Work through the entries below and show every line in which "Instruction" is found.

——————

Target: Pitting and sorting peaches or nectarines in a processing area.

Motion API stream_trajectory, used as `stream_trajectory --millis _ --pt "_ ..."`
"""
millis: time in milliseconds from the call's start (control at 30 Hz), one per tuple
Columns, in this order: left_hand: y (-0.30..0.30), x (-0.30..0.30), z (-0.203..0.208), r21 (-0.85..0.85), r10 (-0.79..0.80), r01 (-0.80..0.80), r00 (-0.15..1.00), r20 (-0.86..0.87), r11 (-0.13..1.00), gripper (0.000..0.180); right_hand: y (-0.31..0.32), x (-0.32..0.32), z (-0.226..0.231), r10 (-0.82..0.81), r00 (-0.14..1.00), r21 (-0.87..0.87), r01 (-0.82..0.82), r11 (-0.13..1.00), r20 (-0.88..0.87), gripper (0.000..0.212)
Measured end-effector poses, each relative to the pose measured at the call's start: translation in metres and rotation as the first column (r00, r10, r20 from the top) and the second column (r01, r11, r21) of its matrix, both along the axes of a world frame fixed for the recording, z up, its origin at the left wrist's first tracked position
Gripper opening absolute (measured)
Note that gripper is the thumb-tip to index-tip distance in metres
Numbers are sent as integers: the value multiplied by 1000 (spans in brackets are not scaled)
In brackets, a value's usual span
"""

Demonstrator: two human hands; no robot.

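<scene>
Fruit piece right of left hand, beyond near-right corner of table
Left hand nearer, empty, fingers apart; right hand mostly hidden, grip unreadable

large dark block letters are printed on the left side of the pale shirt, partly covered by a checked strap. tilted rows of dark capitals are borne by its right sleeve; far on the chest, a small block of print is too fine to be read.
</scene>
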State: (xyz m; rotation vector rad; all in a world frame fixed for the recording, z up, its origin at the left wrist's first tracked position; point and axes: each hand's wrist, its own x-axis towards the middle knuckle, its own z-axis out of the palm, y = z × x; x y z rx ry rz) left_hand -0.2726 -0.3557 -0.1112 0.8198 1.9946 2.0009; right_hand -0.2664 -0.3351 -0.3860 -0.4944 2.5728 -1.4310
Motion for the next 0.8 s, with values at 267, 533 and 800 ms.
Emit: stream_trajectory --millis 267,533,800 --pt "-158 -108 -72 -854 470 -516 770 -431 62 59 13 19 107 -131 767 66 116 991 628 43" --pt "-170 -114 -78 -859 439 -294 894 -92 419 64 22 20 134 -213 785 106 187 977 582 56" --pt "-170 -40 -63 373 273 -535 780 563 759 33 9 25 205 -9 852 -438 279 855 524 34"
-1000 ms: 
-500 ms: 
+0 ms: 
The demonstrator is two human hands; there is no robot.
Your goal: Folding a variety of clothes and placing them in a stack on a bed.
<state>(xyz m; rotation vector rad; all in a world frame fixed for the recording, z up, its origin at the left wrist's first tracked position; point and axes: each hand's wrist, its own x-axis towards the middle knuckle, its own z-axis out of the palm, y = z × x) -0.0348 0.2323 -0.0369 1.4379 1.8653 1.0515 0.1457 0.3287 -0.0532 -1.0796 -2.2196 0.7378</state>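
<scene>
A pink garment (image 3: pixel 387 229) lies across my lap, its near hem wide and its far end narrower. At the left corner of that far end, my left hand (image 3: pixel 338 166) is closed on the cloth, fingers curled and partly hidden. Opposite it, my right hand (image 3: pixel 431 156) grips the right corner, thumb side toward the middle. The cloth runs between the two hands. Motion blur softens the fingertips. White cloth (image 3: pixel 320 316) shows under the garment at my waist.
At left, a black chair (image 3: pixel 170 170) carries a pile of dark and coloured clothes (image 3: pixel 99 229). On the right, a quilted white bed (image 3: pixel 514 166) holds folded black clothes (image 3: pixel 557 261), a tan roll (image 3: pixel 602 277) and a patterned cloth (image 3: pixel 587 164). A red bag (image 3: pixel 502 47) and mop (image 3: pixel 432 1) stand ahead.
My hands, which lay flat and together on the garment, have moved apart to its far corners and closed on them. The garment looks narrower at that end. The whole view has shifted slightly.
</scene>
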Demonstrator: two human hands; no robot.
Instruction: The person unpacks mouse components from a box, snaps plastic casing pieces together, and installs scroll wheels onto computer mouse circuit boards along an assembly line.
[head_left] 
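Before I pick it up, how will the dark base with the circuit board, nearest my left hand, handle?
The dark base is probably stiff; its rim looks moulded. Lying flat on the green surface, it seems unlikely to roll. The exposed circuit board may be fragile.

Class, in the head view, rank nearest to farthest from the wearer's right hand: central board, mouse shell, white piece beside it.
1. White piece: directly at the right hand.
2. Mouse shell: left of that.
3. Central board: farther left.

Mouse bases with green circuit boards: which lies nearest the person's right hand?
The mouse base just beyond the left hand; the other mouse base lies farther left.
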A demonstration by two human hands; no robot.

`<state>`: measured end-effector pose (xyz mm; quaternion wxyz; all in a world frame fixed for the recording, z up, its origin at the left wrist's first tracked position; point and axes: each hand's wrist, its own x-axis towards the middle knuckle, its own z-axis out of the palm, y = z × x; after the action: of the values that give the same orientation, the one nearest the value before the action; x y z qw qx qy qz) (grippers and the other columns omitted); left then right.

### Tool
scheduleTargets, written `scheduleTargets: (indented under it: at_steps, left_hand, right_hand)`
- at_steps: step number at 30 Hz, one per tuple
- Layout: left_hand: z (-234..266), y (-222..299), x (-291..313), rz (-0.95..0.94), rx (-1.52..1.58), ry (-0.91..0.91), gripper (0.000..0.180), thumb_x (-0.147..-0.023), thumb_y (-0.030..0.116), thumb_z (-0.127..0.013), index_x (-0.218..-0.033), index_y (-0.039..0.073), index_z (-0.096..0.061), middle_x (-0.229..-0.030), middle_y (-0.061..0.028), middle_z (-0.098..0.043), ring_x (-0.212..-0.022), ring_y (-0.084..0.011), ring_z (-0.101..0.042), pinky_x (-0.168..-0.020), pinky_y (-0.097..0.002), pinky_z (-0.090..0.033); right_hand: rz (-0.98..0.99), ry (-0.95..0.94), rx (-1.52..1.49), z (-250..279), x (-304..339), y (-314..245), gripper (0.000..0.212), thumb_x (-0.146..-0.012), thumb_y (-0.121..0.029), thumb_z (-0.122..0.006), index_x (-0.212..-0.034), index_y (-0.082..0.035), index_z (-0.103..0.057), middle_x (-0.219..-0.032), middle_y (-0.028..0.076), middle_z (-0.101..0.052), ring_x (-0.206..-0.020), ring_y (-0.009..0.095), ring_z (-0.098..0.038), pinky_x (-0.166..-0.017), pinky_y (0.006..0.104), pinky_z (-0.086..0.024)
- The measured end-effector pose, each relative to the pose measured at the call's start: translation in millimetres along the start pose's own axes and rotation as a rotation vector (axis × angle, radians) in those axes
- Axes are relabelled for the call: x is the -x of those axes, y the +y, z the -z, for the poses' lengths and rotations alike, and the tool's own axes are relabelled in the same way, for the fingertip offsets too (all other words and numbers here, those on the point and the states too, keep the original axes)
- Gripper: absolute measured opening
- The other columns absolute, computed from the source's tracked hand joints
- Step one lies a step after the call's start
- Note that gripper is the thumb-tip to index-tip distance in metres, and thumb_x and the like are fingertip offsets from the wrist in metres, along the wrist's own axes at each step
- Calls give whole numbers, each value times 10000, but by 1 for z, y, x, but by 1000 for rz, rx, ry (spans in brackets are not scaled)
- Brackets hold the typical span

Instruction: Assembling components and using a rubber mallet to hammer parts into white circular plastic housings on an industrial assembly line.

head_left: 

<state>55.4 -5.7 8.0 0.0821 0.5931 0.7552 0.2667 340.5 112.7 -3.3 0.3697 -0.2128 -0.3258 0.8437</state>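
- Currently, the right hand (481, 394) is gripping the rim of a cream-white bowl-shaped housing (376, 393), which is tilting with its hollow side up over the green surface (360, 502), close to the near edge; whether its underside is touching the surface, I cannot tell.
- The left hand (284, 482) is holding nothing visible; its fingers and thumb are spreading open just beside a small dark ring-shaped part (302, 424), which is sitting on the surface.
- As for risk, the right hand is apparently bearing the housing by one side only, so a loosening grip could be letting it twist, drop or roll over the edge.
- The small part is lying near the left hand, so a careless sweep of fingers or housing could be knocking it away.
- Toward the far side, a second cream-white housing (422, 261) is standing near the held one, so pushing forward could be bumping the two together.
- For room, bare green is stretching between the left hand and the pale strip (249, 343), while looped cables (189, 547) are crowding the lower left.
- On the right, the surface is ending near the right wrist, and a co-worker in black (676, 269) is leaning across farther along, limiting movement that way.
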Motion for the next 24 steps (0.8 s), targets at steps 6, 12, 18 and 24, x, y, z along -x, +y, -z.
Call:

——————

Answer box
Instruction: The person unpacks mouse components from a box, snaps plastic casing pieces together, and installs scroll wheels onto computer mouse circuit boards along an assembly line.
Instruction: Assembling components and using a rubber mallet to hammer parts into white circular plastic housings on an industrial assembly line.

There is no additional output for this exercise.